== Segment start ==
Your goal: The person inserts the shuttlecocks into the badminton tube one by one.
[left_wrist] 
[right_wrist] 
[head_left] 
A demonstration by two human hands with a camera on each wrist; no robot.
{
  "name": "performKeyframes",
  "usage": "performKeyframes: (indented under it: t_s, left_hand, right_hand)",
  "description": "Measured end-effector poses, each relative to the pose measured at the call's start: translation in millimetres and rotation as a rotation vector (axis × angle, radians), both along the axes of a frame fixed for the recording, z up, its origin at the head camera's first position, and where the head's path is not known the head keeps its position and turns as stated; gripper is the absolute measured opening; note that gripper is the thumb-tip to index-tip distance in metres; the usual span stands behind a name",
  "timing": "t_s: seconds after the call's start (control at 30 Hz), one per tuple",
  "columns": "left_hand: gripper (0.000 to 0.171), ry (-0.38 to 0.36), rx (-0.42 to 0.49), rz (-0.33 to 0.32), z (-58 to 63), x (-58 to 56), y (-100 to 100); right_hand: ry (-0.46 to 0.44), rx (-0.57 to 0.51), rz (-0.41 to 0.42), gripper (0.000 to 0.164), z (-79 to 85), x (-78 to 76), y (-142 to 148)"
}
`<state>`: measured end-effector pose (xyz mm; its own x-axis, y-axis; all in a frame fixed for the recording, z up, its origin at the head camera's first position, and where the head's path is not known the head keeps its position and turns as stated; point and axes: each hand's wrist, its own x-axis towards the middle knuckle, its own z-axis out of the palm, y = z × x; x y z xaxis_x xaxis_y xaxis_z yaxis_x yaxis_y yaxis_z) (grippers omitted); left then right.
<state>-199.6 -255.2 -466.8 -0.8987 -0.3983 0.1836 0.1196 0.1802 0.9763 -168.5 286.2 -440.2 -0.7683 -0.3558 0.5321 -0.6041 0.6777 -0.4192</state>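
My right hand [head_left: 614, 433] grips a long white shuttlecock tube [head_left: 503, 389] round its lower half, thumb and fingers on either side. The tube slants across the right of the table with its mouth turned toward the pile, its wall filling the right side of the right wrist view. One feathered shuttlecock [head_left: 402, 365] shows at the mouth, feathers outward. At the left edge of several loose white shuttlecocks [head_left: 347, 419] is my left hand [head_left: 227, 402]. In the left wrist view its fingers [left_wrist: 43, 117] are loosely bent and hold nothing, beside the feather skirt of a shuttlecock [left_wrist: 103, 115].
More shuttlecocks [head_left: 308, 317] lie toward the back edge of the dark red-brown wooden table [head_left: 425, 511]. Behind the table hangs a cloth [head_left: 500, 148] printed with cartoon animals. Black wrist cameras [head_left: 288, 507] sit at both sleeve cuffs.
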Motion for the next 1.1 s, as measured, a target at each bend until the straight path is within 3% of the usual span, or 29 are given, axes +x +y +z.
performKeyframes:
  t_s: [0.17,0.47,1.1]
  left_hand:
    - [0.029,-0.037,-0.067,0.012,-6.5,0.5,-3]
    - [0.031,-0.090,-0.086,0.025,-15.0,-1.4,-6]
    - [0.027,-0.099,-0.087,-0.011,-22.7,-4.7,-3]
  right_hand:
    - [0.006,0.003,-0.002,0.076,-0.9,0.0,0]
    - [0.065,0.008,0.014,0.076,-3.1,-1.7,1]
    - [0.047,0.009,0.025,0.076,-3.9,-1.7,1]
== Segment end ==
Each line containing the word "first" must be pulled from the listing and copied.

* [Task solution]:
  "description": "Measured end-effector poses, each relative to the pose measured at the call's start: translation in millimetres and rotation as a rotation vector (axis × angle, radians), both along the axes of a frame fixed for the recording, z up, its origin at the head camera's first position, and where the head's path is not known the head keeps its position and turns as stated; gripper is the absolute measured opening; note that gripper is the thumb-tip to index-tip distance in metres; the usual span stands behind a name",
`<state>`: measured end-effector pose (xyz mm; its own x-axis, y-axis; all in a frame fixed for the recording, z up, its origin at the head camera's first position, and where the head's path is not known the head keeps its position and turns as stated; point and axes: each hand's wrist, its own x-axis towards the middle knuckle, its own z-axis out of the palm, y = z × x; x y z xaxis_x xaxis_y xaxis_z yaxis_x yaxis_y yaxis_z) (grippers omitted); left then right.

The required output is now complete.